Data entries
»»
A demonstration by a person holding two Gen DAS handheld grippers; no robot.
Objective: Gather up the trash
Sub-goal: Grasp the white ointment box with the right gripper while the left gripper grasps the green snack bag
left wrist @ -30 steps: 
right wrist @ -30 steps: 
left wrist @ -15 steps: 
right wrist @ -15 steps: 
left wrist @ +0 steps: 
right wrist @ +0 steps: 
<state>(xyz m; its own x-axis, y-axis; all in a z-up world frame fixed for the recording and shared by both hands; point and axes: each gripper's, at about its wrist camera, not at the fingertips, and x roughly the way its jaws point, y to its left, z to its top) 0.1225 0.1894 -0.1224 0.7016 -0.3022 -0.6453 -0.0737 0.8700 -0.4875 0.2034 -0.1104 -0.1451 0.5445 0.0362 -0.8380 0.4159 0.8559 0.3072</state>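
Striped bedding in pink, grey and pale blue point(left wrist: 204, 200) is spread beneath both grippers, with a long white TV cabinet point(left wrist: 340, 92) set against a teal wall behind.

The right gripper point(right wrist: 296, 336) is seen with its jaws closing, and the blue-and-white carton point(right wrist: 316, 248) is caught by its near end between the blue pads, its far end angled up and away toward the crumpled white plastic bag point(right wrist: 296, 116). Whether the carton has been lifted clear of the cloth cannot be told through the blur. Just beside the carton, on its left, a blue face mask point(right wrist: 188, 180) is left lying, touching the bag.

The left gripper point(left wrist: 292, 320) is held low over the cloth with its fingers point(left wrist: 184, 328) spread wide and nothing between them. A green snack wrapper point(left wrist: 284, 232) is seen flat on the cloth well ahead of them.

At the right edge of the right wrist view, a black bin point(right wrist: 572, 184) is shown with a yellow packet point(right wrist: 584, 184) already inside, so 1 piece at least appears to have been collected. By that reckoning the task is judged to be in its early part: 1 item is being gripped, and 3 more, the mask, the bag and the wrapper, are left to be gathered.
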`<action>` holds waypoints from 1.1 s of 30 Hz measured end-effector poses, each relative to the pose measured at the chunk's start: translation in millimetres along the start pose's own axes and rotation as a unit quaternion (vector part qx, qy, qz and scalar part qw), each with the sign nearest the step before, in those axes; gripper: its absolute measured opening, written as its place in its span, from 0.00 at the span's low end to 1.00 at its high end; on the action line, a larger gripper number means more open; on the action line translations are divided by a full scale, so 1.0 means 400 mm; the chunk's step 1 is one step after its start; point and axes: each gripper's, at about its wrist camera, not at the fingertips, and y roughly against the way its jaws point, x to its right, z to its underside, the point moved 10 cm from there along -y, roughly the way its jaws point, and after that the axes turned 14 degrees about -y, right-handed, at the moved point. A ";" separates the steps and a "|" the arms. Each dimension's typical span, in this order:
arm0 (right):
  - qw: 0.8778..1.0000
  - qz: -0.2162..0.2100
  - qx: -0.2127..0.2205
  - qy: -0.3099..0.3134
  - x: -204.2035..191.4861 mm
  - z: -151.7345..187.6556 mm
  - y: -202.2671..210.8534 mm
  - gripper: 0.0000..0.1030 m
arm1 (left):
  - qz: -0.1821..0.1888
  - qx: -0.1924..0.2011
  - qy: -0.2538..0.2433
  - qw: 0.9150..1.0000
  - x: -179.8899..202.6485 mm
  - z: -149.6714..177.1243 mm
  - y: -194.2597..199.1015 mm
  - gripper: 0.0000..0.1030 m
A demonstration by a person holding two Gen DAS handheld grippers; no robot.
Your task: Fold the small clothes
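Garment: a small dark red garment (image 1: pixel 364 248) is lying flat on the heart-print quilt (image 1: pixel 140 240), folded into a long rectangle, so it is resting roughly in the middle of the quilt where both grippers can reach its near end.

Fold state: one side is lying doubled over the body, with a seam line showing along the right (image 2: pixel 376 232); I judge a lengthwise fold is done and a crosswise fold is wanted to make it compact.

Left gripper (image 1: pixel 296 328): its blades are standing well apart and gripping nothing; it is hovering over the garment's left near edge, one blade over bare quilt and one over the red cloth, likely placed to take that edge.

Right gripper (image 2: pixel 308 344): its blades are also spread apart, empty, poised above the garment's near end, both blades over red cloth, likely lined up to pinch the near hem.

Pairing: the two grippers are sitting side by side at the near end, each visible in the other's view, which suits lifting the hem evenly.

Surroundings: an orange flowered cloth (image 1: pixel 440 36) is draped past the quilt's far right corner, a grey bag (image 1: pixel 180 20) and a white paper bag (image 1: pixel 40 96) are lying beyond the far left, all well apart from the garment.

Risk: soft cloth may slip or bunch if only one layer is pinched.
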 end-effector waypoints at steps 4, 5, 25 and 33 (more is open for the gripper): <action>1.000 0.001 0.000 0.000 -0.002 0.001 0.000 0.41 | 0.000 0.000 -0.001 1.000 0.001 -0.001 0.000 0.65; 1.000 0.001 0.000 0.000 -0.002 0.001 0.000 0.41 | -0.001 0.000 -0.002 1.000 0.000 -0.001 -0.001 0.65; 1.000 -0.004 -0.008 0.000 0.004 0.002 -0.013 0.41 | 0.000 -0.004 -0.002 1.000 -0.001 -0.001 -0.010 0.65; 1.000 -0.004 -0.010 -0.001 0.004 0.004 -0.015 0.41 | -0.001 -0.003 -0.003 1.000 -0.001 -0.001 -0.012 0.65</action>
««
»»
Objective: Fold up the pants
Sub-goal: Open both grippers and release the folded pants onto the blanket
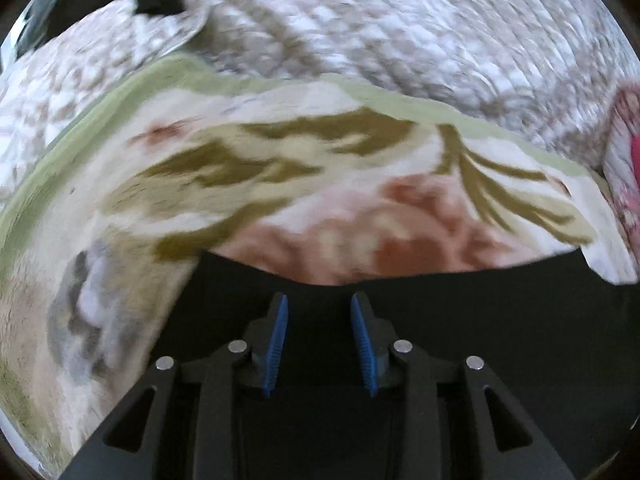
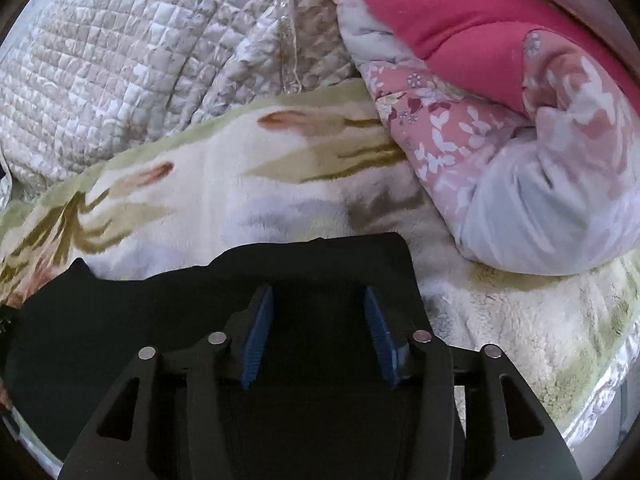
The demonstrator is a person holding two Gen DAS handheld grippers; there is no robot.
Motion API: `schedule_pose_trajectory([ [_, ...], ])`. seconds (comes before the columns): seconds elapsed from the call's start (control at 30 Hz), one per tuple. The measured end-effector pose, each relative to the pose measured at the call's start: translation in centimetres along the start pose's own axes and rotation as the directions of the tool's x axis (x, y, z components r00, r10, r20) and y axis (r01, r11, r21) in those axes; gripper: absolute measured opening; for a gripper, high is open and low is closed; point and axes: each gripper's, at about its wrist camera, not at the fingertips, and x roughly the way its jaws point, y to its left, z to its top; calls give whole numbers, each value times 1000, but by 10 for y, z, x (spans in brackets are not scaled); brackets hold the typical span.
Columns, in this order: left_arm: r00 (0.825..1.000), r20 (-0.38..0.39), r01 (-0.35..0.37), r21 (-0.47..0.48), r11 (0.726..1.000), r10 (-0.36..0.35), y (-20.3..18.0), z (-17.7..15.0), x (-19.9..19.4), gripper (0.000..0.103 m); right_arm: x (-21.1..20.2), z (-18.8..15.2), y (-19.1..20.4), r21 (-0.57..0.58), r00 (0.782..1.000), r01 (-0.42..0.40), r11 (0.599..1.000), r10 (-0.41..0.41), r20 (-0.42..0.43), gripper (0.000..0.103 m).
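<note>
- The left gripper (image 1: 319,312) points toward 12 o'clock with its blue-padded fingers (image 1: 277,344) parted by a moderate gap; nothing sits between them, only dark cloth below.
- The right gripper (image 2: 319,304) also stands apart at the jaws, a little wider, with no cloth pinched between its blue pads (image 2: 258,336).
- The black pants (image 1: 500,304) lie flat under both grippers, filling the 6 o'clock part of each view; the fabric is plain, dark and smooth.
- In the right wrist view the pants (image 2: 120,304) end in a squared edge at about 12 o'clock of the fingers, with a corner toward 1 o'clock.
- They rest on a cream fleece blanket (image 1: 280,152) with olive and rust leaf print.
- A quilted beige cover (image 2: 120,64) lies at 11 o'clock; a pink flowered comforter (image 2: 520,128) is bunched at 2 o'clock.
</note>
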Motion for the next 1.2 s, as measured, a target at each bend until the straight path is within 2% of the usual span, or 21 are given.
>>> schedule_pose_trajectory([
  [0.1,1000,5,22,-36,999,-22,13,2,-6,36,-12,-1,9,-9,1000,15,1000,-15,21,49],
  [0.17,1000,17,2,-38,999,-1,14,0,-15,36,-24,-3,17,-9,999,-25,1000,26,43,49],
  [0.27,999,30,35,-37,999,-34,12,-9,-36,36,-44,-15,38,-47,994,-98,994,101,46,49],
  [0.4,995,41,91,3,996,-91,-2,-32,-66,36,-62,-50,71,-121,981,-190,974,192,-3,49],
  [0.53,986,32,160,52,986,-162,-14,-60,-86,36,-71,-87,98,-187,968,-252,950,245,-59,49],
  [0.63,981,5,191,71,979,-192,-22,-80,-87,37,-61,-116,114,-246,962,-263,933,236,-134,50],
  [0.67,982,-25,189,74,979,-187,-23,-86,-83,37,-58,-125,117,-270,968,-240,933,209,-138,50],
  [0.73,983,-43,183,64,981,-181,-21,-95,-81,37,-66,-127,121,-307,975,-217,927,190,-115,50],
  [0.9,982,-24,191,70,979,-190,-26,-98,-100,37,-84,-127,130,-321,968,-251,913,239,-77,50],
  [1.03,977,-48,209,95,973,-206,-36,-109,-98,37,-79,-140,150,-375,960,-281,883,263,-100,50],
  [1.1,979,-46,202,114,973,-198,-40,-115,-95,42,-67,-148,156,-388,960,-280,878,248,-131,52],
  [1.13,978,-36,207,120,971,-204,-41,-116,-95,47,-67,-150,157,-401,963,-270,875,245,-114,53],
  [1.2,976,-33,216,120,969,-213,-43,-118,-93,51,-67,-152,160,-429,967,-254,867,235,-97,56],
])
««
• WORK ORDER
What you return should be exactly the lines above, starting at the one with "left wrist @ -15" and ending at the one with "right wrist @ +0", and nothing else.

• EXPECTED ANSWER
left wrist @ -15 steps: 
right wrist @ -15 steps: 
left wrist @ +0 steps: 
right wrist @ +0 steps: 

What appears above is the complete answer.